The Greek non-profit organization QualityNet Foundation (QNF) will shortly become the first European partner to present a nationally adapted version. Following the inception of the working partnership between RNE and QNF in the autumn of 2013, the German version of the Sustainability Code was initially translated into Greek. This means that the Code is now available in five languages. QNF will be presenting the Greek Sustainability Code in Athens on 7 April 2016. It has been developed on the basis of the Sustainability Code and modified accordingly to suit the specific needs of Greece. In future, QNF will review the declarations of conformity and then publish them in the Greek Sustainability Code database.

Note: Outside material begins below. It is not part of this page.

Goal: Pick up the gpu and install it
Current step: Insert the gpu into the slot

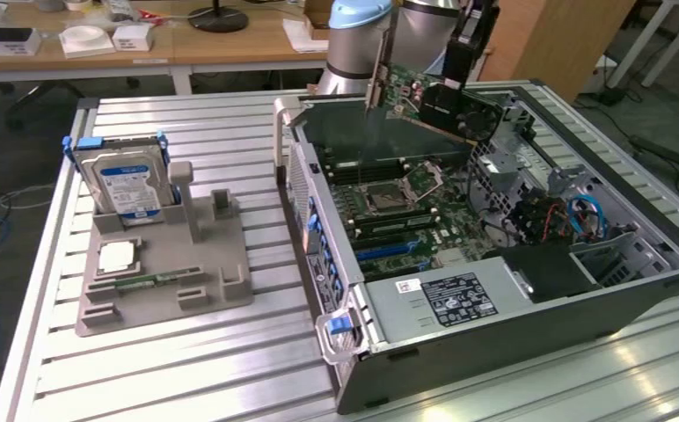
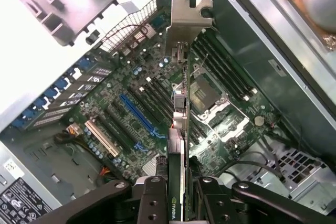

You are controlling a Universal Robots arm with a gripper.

Focus on user-friendliness

On the basis of twenty criteria and selected non-financial performance indicators, undertakings reporting on their sustainability performance by means of the Code compile a declaration of conformity that is publicly accessible in the database. This database has now been fully revamped, making it simpler to use, easier to handle and far more efficient.
But the relaunched version is not just focused on a clear layout and intuitive navigation. Users now also have an array of editing options at their fingertips. Undertakings can create and edit their own profiles and compile contact details as well as new reporting years. Several editors can now also be assigned to one company profile, making it easier for undertakings to involve their external editors.
Moreover, the process of compiling the declaration of conformity has been significantly simplified. Until now, the German Sustainability Code team runs a manual check to ensure that all the details had been supplied. With this process now having been partially automated, the declaration of conformity is only submitted to the Office of the RNE for review after every input field has been completed. Since the latest version will also offer various means of exporting data into other file formats, the declaration of conformity can be used as the basis for a sustainability report or other communications media. A comprehensive user manual will be provided in July 2016.

With the Sustainability Code, you can fulfil your reporting obligation

The German Federal Ministry of Justice and Consumer Protection (BMJV) has now submitted a minister’s bill for the transposition of the EU Directive into German law (only German): As of the fiscal year 2017, capital-market-oriented companies and enterprises with over 500 employees and a balance sheet total of over 20 million euros or sales proceeds in excess of 40 million euros as well as companies and cooperatives (with limited liability) are dutifully bound to furnish data on environmental, social, employee-related, and anti-corruption matters as well as on the issue of respect for human rights. The Code provides a framework for reporting on environmental, social and governance aspects. It can be used by companies of any shape and legal structure and fully meets the requirements of the EU Directive in question.
The Sustainability Code promotes corporate and social responsibility. Using 20 criteria, it measures the sustainability performance of national and international organizations and companies regardless of their size and legal structure. As of 2017, capital-market-oriented companies with more than 500 employees will be required to report on their sustainability activities. The EU Commission has praised the Code as a suitable standard for fulfilling the reporting obligation. Its area of focus and uncomplicated handling also make the Code an ideal tool for small and medium-sized enterprises.